- **What you should do**
How many lines below hold the string "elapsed"? Report that number alone.

--

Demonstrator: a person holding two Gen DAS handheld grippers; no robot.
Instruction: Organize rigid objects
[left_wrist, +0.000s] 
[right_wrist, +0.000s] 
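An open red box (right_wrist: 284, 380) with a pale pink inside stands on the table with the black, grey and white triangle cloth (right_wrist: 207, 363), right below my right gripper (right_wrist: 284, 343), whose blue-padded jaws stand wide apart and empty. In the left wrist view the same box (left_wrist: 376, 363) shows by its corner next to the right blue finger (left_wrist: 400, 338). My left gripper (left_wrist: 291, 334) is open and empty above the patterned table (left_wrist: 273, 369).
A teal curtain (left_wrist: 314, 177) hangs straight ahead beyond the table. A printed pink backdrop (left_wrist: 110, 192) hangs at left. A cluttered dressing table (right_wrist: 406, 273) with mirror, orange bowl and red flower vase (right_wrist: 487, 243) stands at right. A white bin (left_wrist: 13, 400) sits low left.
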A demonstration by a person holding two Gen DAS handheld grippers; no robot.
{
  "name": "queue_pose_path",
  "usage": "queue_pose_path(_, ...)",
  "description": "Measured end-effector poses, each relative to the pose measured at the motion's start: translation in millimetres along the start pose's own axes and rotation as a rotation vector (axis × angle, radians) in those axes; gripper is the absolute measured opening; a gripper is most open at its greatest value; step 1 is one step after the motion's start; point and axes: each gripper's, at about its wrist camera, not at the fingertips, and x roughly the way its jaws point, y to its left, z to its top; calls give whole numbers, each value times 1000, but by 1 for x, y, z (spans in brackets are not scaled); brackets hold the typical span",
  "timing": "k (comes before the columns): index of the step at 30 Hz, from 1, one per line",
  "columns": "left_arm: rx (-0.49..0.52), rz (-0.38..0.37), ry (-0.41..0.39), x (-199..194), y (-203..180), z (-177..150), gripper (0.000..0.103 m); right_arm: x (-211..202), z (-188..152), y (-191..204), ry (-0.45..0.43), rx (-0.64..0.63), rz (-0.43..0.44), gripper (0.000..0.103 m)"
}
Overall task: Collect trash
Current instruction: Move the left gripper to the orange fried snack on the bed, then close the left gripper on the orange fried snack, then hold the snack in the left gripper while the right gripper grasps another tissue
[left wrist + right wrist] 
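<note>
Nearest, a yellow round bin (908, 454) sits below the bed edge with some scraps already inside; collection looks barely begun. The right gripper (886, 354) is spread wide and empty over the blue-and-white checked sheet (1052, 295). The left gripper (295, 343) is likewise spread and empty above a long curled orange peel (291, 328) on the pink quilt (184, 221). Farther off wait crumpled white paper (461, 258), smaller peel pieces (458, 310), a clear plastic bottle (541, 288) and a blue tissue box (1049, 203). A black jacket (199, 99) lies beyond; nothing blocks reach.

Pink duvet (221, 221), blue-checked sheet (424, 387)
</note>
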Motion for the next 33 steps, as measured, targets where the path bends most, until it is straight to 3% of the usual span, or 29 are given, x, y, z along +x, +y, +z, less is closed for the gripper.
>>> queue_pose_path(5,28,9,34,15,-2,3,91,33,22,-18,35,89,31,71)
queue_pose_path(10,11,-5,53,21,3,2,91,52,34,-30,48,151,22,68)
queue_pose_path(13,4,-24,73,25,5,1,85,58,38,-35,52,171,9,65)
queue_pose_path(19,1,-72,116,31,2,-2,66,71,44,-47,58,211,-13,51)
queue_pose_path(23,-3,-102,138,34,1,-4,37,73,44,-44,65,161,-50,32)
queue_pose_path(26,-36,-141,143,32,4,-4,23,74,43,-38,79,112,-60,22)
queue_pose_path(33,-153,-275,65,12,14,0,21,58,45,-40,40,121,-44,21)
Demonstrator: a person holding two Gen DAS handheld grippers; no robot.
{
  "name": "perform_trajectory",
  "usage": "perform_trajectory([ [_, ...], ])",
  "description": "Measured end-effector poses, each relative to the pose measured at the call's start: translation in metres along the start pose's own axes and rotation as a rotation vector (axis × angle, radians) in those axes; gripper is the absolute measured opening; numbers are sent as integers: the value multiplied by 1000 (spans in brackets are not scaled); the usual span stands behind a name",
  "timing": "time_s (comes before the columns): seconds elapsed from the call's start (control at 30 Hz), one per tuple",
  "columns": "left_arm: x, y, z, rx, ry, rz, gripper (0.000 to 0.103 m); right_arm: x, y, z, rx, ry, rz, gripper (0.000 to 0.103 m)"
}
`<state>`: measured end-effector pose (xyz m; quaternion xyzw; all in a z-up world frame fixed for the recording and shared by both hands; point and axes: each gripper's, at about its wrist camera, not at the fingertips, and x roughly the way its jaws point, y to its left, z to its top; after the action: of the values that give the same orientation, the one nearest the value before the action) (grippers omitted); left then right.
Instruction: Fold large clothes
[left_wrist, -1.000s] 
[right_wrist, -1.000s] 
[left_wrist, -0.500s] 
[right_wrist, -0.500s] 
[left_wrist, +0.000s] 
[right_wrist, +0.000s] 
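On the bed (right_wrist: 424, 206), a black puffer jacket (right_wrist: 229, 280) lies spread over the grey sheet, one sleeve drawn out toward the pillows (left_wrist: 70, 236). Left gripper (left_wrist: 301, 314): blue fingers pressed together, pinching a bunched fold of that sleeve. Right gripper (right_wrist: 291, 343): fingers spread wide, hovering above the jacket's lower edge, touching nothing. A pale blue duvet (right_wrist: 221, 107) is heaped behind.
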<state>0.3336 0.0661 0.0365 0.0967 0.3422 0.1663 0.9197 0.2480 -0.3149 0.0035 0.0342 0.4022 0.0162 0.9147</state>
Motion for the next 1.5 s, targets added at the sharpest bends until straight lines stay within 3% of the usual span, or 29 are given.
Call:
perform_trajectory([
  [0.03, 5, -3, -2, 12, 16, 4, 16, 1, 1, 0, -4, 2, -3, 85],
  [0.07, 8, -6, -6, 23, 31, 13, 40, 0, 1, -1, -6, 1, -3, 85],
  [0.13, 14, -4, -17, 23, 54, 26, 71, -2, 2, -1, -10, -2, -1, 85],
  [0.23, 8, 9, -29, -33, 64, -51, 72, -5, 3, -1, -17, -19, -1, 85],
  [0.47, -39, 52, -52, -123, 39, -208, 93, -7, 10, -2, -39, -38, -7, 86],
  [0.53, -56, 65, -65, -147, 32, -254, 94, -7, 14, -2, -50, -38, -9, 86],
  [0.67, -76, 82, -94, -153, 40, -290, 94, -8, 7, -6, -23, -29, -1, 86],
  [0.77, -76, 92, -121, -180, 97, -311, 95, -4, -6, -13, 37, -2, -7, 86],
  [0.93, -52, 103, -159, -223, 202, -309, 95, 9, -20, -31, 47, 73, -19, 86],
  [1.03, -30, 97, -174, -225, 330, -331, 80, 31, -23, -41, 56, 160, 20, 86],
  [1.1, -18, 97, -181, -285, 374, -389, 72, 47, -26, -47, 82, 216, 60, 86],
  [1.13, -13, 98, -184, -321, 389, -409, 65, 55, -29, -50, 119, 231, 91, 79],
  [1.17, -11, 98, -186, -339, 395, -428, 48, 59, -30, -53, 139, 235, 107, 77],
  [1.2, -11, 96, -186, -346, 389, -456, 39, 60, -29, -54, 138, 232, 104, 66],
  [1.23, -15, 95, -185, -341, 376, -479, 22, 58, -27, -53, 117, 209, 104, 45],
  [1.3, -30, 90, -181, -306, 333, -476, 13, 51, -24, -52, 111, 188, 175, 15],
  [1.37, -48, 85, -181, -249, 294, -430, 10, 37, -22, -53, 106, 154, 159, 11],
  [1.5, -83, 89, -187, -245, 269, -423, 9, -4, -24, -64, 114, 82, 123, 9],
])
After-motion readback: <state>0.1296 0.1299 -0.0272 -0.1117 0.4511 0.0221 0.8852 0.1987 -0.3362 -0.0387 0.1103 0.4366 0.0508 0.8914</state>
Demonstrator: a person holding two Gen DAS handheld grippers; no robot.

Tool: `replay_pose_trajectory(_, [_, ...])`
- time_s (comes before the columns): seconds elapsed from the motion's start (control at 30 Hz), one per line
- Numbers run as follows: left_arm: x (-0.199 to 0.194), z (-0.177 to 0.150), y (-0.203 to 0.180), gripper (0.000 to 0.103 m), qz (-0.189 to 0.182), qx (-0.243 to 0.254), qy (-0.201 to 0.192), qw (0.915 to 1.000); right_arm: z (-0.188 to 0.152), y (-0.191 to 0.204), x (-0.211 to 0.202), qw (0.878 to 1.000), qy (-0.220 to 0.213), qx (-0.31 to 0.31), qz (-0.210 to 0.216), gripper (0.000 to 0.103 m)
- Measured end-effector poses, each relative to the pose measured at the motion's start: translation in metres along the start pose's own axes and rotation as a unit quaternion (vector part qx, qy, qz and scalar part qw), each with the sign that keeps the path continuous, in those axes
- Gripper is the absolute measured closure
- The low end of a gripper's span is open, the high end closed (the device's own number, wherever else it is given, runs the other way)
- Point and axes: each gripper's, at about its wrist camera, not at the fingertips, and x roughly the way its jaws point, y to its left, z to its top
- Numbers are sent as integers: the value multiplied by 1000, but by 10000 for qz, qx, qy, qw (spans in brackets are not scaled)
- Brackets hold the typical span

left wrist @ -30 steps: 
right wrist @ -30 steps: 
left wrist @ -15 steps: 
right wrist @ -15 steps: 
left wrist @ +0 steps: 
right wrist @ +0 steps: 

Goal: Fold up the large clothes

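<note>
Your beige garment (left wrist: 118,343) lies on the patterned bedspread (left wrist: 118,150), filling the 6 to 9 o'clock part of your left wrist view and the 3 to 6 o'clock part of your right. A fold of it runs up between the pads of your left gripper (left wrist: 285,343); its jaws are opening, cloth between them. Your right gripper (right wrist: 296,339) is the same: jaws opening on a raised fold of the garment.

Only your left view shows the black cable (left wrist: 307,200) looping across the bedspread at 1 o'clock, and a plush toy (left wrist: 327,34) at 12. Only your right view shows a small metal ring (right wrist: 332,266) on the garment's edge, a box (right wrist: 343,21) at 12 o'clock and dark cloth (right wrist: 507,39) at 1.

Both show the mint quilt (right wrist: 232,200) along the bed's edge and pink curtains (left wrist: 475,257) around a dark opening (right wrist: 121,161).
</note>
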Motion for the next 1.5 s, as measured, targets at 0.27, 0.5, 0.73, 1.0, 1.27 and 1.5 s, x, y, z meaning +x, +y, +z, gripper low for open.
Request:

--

- **Solution to this exercise**
2